Das Dorf Sosnowka wurde früher als das Dorf Jewsin bezeichnet, bis hier eine Kirche gebaut wurde. Die erste hölzerne Kirche wurde eng und baufällig, weshalb 1881 der Bau einer geräumigeren Steinkirche begann. Bereits 1882 wurde der Bau abgeschlossen, und am 6. September fand die Weihe der orthodoxen Kirche im Namen der Himmelfahrt der Gottesmutter statt. In der Kirche gab es einen Altar. Neben der neuen Steinkirche, in einem Zaun, befand sich die alte Holzkirche mit einem Altar im Namen der Geburt Christi. Bis zur Errichtung einer eigenen Kirche gehörten die Bewohner von Sosnowka zur Auferstehungskirche des Dorfes Beresowka.

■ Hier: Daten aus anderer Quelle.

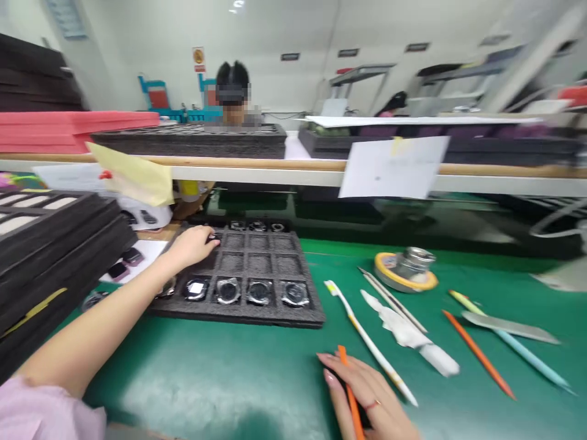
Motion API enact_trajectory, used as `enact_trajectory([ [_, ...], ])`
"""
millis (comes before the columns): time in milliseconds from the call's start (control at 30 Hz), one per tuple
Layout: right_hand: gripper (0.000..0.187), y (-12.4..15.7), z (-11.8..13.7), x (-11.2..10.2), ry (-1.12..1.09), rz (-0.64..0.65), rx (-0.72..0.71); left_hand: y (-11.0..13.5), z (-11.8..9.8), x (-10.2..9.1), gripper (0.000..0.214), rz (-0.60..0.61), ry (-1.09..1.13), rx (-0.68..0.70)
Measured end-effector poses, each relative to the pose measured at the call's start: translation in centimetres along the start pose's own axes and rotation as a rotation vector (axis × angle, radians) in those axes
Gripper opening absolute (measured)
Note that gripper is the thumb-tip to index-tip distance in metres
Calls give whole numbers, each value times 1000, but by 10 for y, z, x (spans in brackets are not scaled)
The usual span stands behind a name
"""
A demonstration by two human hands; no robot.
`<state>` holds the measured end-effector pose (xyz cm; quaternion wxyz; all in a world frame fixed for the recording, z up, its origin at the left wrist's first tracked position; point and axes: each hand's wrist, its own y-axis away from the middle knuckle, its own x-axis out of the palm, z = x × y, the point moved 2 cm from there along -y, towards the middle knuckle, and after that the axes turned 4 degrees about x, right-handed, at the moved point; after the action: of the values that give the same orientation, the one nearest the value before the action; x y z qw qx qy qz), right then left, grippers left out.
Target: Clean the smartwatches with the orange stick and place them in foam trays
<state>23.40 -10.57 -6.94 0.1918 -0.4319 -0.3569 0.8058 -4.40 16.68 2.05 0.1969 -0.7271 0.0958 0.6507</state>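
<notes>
My left hand (191, 244) reaches out over the far left part of a black foam tray (275, 315). Its fingers are curled round a small dark round part (213, 238) at a top-row pocket. The tray's nearest row holds several round watch-like parts in clear wrap (228, 290). My right hand (367, 394) rests flat on the green mat near the front edge, fingers stretched out. An orange stick (352, 400) lies between its fingers.
A stack of black foam trays (50, 244) stands at the left. On the mat (229, 379) to the right lie a white toothbrush (369, 342), crumpled tissue (403, 330), a yellow tape roll (406, 269), and several orange and teal sticks. A person sits beyond the shelf (302, 171).
</notes>
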Motion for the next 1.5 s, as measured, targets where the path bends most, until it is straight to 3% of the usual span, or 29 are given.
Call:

Mit der Eröffnung der selbständigen Gemeinde an der Sosnowka-Kirche wurde ein Personalstand für das Geistliche eingeführt, der einen Priester, einen Diakon, einen Kirchendiener und einen Sakristan umfasste. Laut dem Personalstand von 1837 waren zwei Priester und zwei Psalmodisten vorgesehen. Der zweite Personalstand wurde aufgrund der großen Anzahl von Gläubigen, der Abgeschiedenheit der Dörfer von der Kirche und der erheblichen Anzahl von Abtrünnigen eröffnet.
Von 1838 bis 1850 diente hier der Priester Michail Popov, gefolgt von Alexei Starodvorsky, der auch Mentor der Sosnowka-Schule war. Etwa zwanzig Jahre diente Stefan Kalachnikov, der Sohn des Diakons, der 1858 das Geistliche Seminar in Perm abschloss. Zunächst diente er in einer der Kirchen des Landkreises Osinsky, dann in der Himmelfahrtskirche des Dorfes Chusovsky im Landkreis Perm, und später wurde er in die Sosnowka-Kirche versetzt. 17 Jahre lang war er Religionslehrer an der Sosnowka-Landesschule. Nach ihm dienten Alexei Popov, Iakov Ponomarev und andere. Lange Zeit war Wassili Kolotilov Diakon, und Gavriil Korovin war Psalmodist. Zu Beginn der 1930er Jahre, vor der Schließung der Kirche, wurden die Dienste von Stefan Kalachnikov, Alexei Starodvorsky und Michail Popov geleitet.
Im Jahr 1894 wurde an der Kirche eine kirchliche Gemeindevertretung gegründet. Im selben Jahr wurden 417 Rubel und 14 Kopeken für den Unterhalt der Kirche, der kirchlichen Gebäude und des Chors ausgegeben. Für die kirchlichen Schulen und wohltätige Zwecke wurden 119 Rubel und 21 Kopeken ausgegeben.
Am Ende des 19. Jahrhunderts lebten in dreißig Dörfern der Gemeinde 4998 Menschen. Unter ihnen waren 165 Abtrünnige, die eigene Gebetshäuser hatten. Sie führten Taufen und Beerdigungen durch und gingen zu Ostern mit Ikonen von Haus zu Haus. Die Abtrünnigen hatten ihre eigenen Mentoren aus den einheimischen Bauern. Unter ihnen stachen Nikita Jakushev und Spiridon Peretyagin hervor. Der Hauptgrund für die Verstärkung und Lebenskraft des Schismas war, dass ein Drittel der Gläubigen aufgrund der Zerstreuung und Abgeschiedenheit von der örtlichen Kirche nicht unter dem ständigen Einfluss der Kirche und des Geistlichen stand.